Overexpression of the Wnt antagonist gene DKK1, the dominant negative Wnt8a form dnwnt8, or the dominant negative LRP5 form LRP5ΔC in zebrafish embryos neither disrupted the dorsal organizer nor blocked the organizer- and body axis–inducing activity of ectopic hwa; treatment with the Wnt inhibitor Wnt-C59 also had no such effects. Xenopus embryos derived from oocytes depleted of lrp6 or wnt11b transcript could form the full body axis after being injected with hwa mRNA at the four-cell stage.


Maternal Hwa protein in vertebrate embryos is essential for the dorsal organizer and body axis formation, which activates β-catenin signaling during early blastulation in a Wnt ligand/receptor-independent fashion.

Huluwa (Hwa) is essential for the organizer and body axis formation.

Hwa protein is located on the plasma membrane of the prospective dorsal blastomeres in the zebrafish blastula. Hwa binds to and promotes the degradation of Axin in a way independent of Wnt ligand/receptor signaling, resulting in stabilization and nuclear translocation of β-catenin for activating organizer-specific target gene expression. The notochord (red) is an organizer-derived tissue.

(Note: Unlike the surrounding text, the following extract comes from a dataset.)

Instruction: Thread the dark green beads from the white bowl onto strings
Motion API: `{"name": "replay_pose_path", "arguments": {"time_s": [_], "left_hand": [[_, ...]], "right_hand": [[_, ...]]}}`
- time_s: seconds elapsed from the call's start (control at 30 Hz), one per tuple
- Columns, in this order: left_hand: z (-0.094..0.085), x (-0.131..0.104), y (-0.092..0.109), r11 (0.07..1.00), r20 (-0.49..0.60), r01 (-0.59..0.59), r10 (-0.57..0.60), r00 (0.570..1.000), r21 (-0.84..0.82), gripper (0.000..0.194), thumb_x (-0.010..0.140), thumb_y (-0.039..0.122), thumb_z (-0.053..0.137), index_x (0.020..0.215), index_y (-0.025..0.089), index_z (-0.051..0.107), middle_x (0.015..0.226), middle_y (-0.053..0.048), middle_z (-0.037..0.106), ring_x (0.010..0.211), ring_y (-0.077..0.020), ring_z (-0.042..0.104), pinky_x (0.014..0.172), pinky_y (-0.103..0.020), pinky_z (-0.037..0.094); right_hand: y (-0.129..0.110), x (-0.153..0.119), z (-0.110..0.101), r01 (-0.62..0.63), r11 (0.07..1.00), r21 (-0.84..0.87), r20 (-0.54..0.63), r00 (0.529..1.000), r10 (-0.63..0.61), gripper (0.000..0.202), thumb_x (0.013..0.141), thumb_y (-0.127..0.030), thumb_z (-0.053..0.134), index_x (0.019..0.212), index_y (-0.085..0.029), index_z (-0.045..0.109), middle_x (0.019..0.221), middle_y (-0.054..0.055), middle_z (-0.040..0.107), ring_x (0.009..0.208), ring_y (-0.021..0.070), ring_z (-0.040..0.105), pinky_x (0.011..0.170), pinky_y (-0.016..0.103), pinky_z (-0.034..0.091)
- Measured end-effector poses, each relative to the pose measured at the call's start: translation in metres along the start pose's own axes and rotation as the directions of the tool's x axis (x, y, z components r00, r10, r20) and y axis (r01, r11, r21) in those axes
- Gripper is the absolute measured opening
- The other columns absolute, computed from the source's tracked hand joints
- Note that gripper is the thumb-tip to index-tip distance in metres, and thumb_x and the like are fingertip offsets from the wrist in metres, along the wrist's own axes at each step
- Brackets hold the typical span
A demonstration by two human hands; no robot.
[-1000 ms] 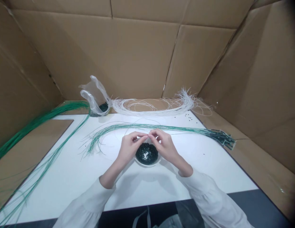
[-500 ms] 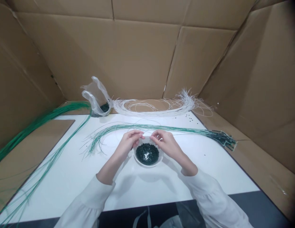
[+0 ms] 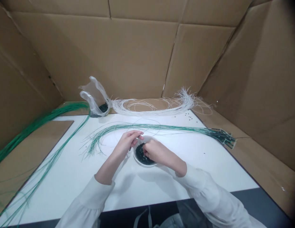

The vertebrate body is formed by cell movements and shape change during embryogenesis. It remains undetermined which maternal signals govern the formation of the dorsal organizer and the body axis. We found that maternal depletion of huluwa, a previously unnamed gene, causes loss of the dorsal organizer, the head, and the body axis in zebrafish and Xenopus embryos. Huluwa protein is found on the plasma membrane of blastomeres in the future dorsal region in early zebrafish blastulas. Huluwa has strong dorsalizing and secondary axis–inducing activities, which require β-catenin but can function independent of Wnt ligand/receptor signaling. Mechanistically, Huluwa binds to and promotes the tankyrase-mediated degradation of Axin. Therefore, maternal Huluwa is an essential determinant of the dorsal organizer and body axis in vertebrate embryos.